This project outlines the processing and investigation of data generated from critically ill patients who undergo invasive prone-position ventilation in an Intensive Care Unit (ICU).
The initial phase involves generating output from a tool that can be set to query the recorded data relating to a patient who has been cared for in the ICU of the hospital in question. The electronic record system used in the ICU of interest is Metavision by iMDSoft.
Data stored within Metavision can be queried using the Metavision Query Wizard, a front-end tool. The queries have some limitations, but the majority of recorded data is accessible. The output generated is in an 'untidy' format (Wickham 2015). The first step of analysis must therefore involve a sequence of steps that can render the data to a tidy format that can undergo further analysis.
The data must be anonymised, and transformed to a 'tidy' format (Wickham 2014) before analysis can proceed.
The following steps are identified, and scripts written to accommodate the steps.
1. Load necessary packages (packages_for_gas_efficiency.R)
- this script should be run at the start of each session
- including
readxl
,janitor
,tidyverse
,lubridate
,writexl
- the
googledrive
package allows outputs to be uploaded to Google Drive
2. Choose from raw MV Query output files (source_files.R)
- view a list available output files
- choose file to import
3. Enter basic details (demographics.R)
- one issue is that certain basic details (height, weight...) are entered inconsistently. The solution is to display what the file contains and then have the user enter the relevant values
- when the .xlsx file is read in, the patients DOB is coerced to a strange format. The best solution here is to manually open the .xlsx file to get the DOB directly
4. Import and pivot the patient data (import_data.R)
- This represents the key step, where the data is pared down and pivoted to a wide format
5. Coerce data to useful formats (coerce_datatypes.R)
- The data remains entirely in character format. This script separates the dataframe into two.

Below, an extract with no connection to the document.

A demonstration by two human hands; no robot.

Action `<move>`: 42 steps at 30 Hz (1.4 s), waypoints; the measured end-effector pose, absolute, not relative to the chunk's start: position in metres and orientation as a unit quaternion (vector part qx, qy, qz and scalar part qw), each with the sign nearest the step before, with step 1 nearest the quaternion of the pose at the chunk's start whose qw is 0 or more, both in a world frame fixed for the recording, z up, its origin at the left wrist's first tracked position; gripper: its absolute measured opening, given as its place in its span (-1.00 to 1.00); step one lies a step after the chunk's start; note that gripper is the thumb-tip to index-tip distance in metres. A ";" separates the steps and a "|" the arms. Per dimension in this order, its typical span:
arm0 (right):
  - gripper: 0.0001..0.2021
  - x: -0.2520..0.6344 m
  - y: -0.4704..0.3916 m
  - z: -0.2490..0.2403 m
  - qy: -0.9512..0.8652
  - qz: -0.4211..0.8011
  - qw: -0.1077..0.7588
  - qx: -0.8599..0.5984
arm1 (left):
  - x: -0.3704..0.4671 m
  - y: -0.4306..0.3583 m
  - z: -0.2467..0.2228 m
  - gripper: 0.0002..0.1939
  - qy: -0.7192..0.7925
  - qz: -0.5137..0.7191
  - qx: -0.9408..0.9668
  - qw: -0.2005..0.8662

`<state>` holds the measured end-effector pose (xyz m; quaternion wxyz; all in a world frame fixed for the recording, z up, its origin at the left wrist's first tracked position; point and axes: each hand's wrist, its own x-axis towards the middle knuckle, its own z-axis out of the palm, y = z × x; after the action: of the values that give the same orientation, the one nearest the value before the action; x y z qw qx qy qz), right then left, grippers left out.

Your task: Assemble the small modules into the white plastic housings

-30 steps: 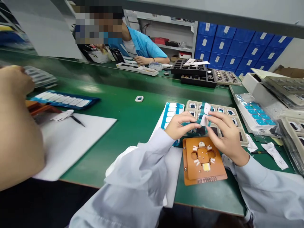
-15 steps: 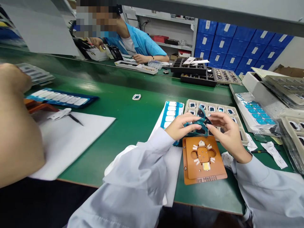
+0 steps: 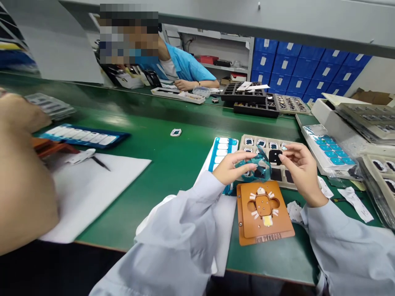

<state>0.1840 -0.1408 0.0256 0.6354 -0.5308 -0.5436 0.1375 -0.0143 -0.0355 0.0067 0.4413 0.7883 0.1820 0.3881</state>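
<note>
Between thumb and fingers, my left hand (image 3: 236, 166) grips a crumpled teal plastic film (image 3: 262, 169). My right hand (image 3: 299, 169) pinches a small black rounded-square panel (image 3: 275, 157) by its right edge, just apart from the film. Both hands hover over a beige tray (image 3: 247, 137) whose cells hold white-framed parts and dark pieces. Below them on the bench lies an orange fixture plate (image 3: 247, 230) with a recessed middle, white strips around it and a yellow patch.
A sheet of white labels on blue backing (image 3: 222, 149) lies left of the tray. One white-framed part (image 3: 175, 132) sits alone on the green bench (image 3: 160, 176). At left is a co-worker's arm (image 3: 27, 189); another person in blue (image 3: 188, 65) sits opposite. Trays stack at right.
My right hand has drawn the black panel out to the right, away from the teal film. The film stays in my left hand. The view has tilted slightly.
</note>
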 end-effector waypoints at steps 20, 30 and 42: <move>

The first is of columns that will remain in character form and the other consists of columns that will be coerced to numeric format to enable analysis and calculation in the future.
6. Calculate some new values (add_new_gas_indices.R)
-
This script calculates and adds:
- PF ratio
- Aa gradient
- CaO2
-
The only remaining step that needs to be added here is the calculation of mechanical power delivered to the lung (as per Gattinoni 2016)
-
The addition of cardiac outpout values here by the Liljestrand and Zander method (see Koenig 2015 and Sun 2005) could be explored here, but the difficulty in performing further cardiovascular calculations is that we do not know how much vasopressor medication the patient is being infused with (see add_new_CO_indices.R). The accessible Metavision server only stores if an infusion is running, but not the rate. Therefore, the only way to access this data is to manually enter it by transcribing it from Metavision.
7. BMI BMI_processing.R
-
This script calculates the patients BMI after checking if a height and weight has been recorded for the patient. If no height is recorded, the column is created but populated with NAs.
-
Also creates a new column to show if the data necessary to record BMI was present. This is in anticipation of using techniques to impute NAs with other values (it will show if the value is imputed or actual)
8. Divide the data into groups create_subtibbles.R
-
This script isolates certain specific groups of variables and places the dfs in a list that can be later used to populate sheets in a .xlsx output
-
Future work will need to incorporate a step where the user specifies which ventilator the patient was using when undergoing invasive ventilation. For the Covid-19 patients this is always the Puritan Bennett model by Medtronic, but if patients before this time period are added, there are seversal other ventilators in use.
9. Save output .xlsx files file_outputs.R
- This script saves the anonymised wrangled data as a .xlsx file to the hard drive, and also uploads a copy to google drive.
This represents my approach to wrangling the data. I have now designed a filter for the Metavision Query Wizard output that captures essentially any data we have available, with the following notable features:
- infusions are absent. The accessible Metavision server only stores if an infusion is running, but not the rate. Therefore, the only way to access this data is to manually enter it by transcribing it from Metavision.
- The data accessible is 'verified'. This is data that the bedside nurse has signed off on as accurate, and is usually a set of vitals once per hour. Cardiovascular data is stored once per minute, but the Query Wizard crashes if a large amount of this is accessed. Richard;'s SQL approach does not have this problem.
- The ABG data is transcribed to Metavision by the nurse at the bedside, so it subject to error. The full data is available from the analyser.
This section is undergoing development.